| WHAT IS REQUIRED |
Line by line, restate the material exactly.

| DATA SUPPLIED |
============================================================
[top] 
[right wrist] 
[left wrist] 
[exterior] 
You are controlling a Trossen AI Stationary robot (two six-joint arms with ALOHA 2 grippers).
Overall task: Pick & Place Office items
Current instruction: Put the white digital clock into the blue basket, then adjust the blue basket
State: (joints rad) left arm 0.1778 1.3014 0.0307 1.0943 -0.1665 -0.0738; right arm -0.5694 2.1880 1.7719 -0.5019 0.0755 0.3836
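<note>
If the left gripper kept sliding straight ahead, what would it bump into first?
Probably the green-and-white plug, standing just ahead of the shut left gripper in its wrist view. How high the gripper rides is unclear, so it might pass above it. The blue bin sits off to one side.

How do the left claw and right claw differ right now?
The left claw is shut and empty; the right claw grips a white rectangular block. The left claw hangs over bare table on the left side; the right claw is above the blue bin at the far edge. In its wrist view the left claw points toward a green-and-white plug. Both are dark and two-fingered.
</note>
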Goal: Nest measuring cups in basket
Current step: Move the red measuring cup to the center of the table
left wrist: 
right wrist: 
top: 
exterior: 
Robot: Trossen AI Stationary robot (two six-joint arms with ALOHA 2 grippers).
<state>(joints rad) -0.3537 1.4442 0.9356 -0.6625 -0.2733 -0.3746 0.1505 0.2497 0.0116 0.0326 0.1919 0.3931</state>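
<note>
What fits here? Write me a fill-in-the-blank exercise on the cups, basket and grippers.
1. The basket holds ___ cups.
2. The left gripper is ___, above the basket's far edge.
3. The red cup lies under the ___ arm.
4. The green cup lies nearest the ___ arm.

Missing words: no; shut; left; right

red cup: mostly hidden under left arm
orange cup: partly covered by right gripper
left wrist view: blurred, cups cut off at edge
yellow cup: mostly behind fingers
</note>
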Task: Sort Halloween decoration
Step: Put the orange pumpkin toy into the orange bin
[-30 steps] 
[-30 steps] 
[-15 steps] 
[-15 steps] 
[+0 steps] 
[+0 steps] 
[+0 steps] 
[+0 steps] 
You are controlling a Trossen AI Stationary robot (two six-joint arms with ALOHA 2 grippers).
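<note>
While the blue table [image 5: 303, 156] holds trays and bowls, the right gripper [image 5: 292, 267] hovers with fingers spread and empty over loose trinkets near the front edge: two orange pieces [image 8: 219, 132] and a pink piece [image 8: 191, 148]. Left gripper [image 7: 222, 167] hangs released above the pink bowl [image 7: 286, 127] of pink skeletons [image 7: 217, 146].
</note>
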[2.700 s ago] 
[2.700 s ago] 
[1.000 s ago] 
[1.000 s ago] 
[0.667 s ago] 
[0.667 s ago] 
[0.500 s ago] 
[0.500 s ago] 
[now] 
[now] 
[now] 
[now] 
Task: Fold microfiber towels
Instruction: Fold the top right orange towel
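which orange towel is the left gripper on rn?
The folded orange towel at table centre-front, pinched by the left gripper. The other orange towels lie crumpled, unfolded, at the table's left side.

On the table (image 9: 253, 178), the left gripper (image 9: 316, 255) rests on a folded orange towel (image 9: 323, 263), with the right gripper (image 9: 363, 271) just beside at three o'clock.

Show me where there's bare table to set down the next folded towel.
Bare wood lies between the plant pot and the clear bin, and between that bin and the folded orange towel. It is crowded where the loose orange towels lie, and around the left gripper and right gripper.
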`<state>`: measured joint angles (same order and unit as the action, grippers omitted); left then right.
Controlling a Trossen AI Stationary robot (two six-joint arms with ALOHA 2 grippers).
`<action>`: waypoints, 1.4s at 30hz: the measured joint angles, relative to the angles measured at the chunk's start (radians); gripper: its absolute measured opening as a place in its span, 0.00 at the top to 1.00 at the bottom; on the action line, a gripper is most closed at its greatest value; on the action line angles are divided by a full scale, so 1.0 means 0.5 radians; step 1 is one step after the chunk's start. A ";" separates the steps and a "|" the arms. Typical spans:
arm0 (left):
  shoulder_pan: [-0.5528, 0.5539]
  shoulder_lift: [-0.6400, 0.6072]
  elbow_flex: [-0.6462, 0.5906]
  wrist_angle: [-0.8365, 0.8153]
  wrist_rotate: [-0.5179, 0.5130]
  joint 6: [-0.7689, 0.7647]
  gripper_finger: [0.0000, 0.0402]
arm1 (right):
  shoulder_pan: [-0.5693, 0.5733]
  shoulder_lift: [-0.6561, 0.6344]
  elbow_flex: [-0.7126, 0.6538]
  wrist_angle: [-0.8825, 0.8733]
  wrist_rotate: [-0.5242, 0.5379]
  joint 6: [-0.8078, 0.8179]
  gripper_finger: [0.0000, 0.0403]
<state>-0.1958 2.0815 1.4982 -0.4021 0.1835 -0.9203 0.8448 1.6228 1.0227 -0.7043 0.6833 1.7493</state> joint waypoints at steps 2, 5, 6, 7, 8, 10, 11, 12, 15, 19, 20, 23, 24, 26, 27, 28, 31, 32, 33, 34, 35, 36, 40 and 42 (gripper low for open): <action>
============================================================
| THE ANSWER |
[top] 
[right wrist] 
[left wrist] 
[exterior] 
You are controlling a Trossen AI Stationary robot (two six-joint arms with ALOHA 2 grippers).
Overall task: Pick & Place Office items
Current instruction: Put the white digital clock into the blue basket, then adjust the blue basket
State: (joints rad) left arm 0.1778 1.3014 0.0307 1.0943 -0.1665 -0.0738; right arm -0.5694 2.1880 1.7719 -0.5019 0.0755 0.3836
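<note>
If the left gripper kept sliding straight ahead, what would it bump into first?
Probably the green-and-white plug, standing just ahead of the shut left gripper in its wrist view. How high the gripper rides is unclear, so it might pass above it. The blue bin sits off to one side.

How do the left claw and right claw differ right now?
The left claw is shut and empty; the right claw grips a white rectangular block. The left claw hangs over bare table on the left side; the right claw is above the blue bin at the far edge. In its wrist view the left claw points toward a green-and-white plug. Both are dark and two-fingered.
</note>
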Goal: Nest measuring cups in basket
Current step: Move the red measuring cup to the center of the table
left wrist: 
right wrist: 
top: 
exterior: 
Robot: Trossen AI Stationary robot (two six-joint arms with ALOHA 2 grippers).
<state>(joints rad) -0.3537 1.4442 0.9356 -0.6625 -0.2733 -0.3746 0.1505 0.2497 0.0116 0.0326 0.1919 0.3931</state>
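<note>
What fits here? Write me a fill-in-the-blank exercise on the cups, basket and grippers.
1. The basket holds ___ cups.
2. The left gripper is ___, above the basket's far edge.
3. The red cup lies under the ___ arm.
4. The green cup lies nearest the ___ arm.

Missing words: no; shut; left; right

red cup: mostly hidden under left arm
orange cup: partly covered by right gripper
left wrist view: blurred, cups cut off at edge
yellow cup: mostly behind fingers
</note>
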Task: Sort Halloween decoration
Step: Put the orange pumpkin toy into the orange bin
[-30 steps] 
[-30 steps] 
[-15 steps] 
[-15 steps] 
[+0 steps] 
[+0 steps] 
[+0 steps] 
[+0 steps] 
You are controlling a Trossen AI Stationary robot (two six-joint arms with ALOHA 2 grippers).
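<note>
While the blue table [image 5: 303, 156] holds trays and bowls, the right gripper [image 5: 292, 267] hovers with fingers spread and empty over loose trinkets near the front edge: two orange pieces [image 8: 219, 132] and a pink piece [image 8: 191, 148]. Left gripper [image 7: 222, 167] hangs released above the pink bowl [image 7: 286, 127] of pink skeletons [image 7: 217, 146].
</note>
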[2.700 s ago] 
[2.700 s ago] 
[1.000 s ago] 
[1.000 s ago] 
[0.667 s ago] 
[0.667 s ago] 
[0.500 s ago] 
[0.500 s ago] 
[now] 
[now] 
[now] 
[now] 
Task: Fold microfiber towels
Instruction: Fold the top right orange towel
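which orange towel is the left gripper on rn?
The folded orange towel at table centre-front, pinched by the left gripper. The other orange towels lie crumpled, unfolded, at the table's left side.

On the table (image 9: 253, 178), the left gripper (image 9: 316, 255) rests on a folded orange towel (image 9: 323, 263), with the right gripper (image 9: 363, 271) just beside at three o'clock.

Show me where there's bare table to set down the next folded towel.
Bare wood lies between the plant pot and the clear bin, and between that bin and the folded orange towel. It is crowded where the loose orange towels lie, and around the left gripper and right gripper.
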`<state>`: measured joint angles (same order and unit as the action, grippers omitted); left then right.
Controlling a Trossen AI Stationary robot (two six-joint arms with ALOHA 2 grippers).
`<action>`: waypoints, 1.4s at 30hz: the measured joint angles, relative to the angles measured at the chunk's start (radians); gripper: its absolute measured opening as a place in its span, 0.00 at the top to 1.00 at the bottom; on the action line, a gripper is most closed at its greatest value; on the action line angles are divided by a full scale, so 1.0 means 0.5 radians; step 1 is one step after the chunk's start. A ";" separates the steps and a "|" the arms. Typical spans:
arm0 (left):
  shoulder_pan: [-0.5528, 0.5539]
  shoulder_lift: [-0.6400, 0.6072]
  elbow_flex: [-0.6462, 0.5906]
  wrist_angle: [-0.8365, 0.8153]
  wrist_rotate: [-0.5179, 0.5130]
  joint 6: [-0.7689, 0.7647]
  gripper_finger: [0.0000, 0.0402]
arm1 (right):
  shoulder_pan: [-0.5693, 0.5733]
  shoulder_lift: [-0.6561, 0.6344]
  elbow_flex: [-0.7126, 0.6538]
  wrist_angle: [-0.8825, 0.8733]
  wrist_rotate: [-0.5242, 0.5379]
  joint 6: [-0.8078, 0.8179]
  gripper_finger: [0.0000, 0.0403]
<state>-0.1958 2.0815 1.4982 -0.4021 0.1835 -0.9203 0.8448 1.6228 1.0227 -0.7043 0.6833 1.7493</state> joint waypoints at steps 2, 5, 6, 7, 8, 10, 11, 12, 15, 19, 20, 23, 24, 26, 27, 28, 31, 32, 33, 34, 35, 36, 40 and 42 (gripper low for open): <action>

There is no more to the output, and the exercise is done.